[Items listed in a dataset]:
- - - -

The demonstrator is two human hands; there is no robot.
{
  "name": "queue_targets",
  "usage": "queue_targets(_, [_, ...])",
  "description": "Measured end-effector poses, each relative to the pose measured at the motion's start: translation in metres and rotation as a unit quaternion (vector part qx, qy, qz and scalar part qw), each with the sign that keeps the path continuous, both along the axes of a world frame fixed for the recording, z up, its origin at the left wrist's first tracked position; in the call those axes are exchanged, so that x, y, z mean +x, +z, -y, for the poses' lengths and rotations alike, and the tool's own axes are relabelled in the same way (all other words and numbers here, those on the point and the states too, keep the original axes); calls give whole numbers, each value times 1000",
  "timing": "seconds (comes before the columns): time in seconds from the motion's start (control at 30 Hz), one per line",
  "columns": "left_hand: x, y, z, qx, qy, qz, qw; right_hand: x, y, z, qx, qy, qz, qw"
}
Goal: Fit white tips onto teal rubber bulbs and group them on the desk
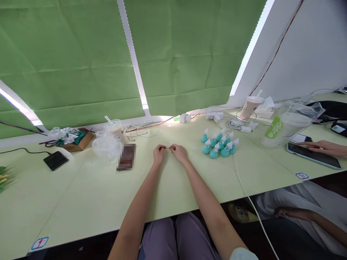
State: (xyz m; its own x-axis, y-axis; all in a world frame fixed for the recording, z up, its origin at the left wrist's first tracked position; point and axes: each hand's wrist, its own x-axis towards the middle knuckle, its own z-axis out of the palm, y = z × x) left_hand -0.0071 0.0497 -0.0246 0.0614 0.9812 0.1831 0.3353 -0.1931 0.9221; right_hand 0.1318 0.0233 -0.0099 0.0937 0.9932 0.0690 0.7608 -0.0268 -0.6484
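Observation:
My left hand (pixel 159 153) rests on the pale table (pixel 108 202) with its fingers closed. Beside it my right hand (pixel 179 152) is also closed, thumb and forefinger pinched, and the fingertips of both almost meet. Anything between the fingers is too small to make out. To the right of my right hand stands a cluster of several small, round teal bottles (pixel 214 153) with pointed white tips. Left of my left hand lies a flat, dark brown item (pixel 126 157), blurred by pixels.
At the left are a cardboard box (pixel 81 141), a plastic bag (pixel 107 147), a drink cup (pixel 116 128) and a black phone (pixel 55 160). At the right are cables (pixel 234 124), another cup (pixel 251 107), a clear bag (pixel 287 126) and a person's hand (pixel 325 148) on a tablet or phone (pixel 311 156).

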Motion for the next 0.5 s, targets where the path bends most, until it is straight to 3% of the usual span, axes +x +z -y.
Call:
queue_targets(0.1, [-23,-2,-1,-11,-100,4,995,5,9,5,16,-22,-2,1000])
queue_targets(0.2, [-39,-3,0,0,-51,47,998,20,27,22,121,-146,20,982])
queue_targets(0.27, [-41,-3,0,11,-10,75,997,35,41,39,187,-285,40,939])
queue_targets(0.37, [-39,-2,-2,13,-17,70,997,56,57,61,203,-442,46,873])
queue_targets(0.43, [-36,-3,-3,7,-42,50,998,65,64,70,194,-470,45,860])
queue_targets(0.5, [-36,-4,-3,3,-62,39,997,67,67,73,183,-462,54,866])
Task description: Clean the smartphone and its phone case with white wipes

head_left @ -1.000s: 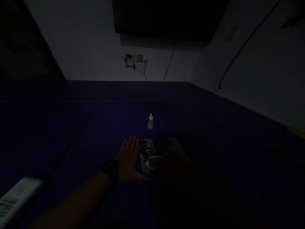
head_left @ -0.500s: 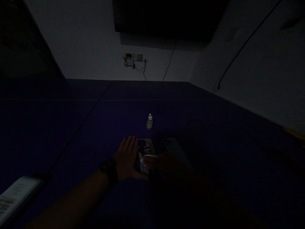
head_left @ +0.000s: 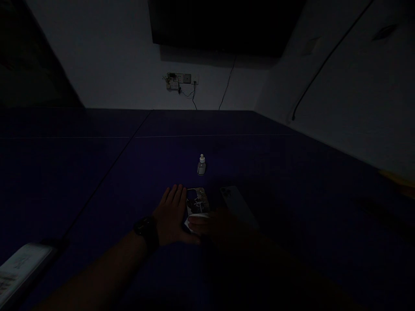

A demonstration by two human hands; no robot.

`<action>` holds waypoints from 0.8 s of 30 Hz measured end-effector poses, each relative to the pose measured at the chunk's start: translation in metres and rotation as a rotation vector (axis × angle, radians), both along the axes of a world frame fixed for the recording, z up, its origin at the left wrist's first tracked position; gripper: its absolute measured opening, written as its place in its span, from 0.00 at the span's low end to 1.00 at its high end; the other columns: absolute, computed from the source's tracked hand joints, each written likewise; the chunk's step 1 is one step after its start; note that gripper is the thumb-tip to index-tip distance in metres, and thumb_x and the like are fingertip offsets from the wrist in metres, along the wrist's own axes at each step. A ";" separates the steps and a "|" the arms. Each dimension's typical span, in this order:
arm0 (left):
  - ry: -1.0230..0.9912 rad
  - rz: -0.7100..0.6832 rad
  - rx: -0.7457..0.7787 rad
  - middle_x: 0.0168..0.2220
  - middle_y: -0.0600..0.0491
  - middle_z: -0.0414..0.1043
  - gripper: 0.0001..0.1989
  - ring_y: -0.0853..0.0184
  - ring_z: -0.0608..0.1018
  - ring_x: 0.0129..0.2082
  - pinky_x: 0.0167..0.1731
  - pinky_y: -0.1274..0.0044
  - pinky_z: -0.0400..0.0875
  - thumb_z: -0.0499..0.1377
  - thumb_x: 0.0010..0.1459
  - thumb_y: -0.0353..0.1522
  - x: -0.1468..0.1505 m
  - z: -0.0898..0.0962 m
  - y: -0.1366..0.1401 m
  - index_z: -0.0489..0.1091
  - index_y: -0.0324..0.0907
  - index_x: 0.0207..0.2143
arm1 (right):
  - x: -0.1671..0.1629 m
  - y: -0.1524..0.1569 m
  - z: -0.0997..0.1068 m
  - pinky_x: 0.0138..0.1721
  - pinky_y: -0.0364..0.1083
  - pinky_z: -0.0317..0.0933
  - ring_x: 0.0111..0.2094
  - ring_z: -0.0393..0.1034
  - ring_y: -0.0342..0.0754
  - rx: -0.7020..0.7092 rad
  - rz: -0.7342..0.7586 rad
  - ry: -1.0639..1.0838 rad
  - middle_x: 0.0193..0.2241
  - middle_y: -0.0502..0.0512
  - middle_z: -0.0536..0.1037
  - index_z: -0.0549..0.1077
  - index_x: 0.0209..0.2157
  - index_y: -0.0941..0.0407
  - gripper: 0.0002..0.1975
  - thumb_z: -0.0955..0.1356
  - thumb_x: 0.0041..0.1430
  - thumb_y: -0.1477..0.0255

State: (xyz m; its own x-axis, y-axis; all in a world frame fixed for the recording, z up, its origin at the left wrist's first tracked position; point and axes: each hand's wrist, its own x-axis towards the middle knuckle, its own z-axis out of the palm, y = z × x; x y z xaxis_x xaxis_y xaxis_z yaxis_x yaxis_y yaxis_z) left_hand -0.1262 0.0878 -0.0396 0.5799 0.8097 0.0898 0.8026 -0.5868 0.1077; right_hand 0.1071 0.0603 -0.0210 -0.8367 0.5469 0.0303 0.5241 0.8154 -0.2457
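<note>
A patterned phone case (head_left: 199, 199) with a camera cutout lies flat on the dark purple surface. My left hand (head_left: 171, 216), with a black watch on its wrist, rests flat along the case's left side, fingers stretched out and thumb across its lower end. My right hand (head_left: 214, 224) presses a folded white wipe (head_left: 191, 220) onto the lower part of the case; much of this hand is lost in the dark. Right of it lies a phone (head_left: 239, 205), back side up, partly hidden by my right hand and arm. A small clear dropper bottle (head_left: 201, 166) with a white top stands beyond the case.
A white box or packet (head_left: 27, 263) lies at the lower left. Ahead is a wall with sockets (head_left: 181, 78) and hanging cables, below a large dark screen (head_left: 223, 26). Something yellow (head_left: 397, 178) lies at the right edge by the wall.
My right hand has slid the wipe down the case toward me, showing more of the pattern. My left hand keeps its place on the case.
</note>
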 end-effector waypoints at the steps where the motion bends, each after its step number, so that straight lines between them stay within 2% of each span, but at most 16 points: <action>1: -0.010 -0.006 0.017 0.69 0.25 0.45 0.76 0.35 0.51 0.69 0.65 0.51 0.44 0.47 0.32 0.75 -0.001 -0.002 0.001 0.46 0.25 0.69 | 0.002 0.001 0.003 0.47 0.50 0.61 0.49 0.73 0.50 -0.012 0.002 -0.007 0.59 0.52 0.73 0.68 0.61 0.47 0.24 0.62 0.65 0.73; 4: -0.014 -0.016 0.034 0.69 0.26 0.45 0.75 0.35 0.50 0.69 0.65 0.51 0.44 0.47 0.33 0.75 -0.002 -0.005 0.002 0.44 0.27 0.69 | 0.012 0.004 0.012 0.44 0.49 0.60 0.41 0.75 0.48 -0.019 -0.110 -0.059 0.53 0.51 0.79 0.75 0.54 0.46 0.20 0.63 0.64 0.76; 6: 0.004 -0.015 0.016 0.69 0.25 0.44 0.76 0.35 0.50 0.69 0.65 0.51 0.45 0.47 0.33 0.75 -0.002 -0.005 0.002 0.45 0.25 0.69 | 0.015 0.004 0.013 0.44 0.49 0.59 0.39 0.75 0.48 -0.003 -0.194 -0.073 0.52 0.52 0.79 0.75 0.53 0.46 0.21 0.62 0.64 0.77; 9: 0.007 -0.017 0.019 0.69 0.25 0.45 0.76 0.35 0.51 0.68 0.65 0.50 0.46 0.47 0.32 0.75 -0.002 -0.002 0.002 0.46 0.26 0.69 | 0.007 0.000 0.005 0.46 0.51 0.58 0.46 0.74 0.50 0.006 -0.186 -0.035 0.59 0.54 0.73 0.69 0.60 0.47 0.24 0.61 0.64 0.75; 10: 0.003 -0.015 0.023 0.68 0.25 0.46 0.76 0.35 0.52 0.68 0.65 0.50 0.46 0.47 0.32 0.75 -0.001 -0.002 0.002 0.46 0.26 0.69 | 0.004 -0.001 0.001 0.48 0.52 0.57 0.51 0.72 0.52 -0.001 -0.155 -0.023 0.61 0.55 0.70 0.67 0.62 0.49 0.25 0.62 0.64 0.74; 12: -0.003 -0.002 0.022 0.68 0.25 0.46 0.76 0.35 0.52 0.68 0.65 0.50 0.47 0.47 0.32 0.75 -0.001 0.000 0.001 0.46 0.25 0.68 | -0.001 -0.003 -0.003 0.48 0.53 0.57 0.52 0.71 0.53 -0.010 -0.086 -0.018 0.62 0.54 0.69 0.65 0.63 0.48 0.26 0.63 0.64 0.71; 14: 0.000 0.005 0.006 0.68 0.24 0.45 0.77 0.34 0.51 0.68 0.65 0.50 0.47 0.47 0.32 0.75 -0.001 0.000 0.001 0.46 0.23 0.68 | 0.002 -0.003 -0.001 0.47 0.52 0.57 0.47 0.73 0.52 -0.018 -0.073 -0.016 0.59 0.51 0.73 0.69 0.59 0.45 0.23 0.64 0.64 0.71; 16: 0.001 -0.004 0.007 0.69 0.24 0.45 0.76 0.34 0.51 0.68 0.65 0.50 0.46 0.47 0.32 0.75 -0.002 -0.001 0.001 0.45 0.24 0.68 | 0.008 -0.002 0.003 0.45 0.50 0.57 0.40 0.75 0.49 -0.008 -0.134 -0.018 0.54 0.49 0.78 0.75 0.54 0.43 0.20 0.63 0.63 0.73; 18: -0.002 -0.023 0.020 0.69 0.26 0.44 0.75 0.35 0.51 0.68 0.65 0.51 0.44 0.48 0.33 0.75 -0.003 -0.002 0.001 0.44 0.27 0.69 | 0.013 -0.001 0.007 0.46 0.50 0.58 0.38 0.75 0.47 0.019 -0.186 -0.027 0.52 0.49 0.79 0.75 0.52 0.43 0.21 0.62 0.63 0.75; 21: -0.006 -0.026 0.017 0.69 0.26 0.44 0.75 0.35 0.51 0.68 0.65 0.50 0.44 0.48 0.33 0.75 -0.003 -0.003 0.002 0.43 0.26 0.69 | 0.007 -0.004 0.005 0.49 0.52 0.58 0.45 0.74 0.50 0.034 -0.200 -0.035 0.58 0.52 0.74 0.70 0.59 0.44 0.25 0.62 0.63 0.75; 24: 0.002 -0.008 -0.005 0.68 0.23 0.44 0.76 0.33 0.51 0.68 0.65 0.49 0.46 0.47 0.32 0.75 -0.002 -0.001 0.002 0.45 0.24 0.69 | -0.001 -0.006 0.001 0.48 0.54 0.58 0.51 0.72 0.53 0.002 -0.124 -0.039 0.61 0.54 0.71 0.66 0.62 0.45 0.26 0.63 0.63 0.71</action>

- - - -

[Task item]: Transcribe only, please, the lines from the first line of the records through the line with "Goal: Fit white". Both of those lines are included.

[Response box]:
The demonstrator is two human hands; there is no robot.
{
  "name": "queue_targets",
  "usage": "queue_targets(_, [_, ...])",
  "description": "Measured end-effector poses, each relative to the pose measured at the motion's start: translation in metres and rotation as a unit quaternion (vector part qx, qy, qz and scalar part qw), each with the sign that keeps the path continuous, both along the axes of a world frame fixed for the recording, z up, its origin at the left wrist's first tracked position; in the call those axes are exchanged, so that x, y, z mean +x, +z, -y, for the poses' lengths and rotations alike, and the tool's own axes are relabelled in the same way (all other words and numbers here, those on the point and the states too, keep the original axes); calls give whole numbers, each value times 1000",
  "timing": "seconds (comes before the columns): time in seconds from the motion's start (control at 30 Hz), one per line",
  "columns": "left_hand: x, y, z, qx, qy, qz, qw; right_hand: x, y, z, qx, qy, qz, qw"
}
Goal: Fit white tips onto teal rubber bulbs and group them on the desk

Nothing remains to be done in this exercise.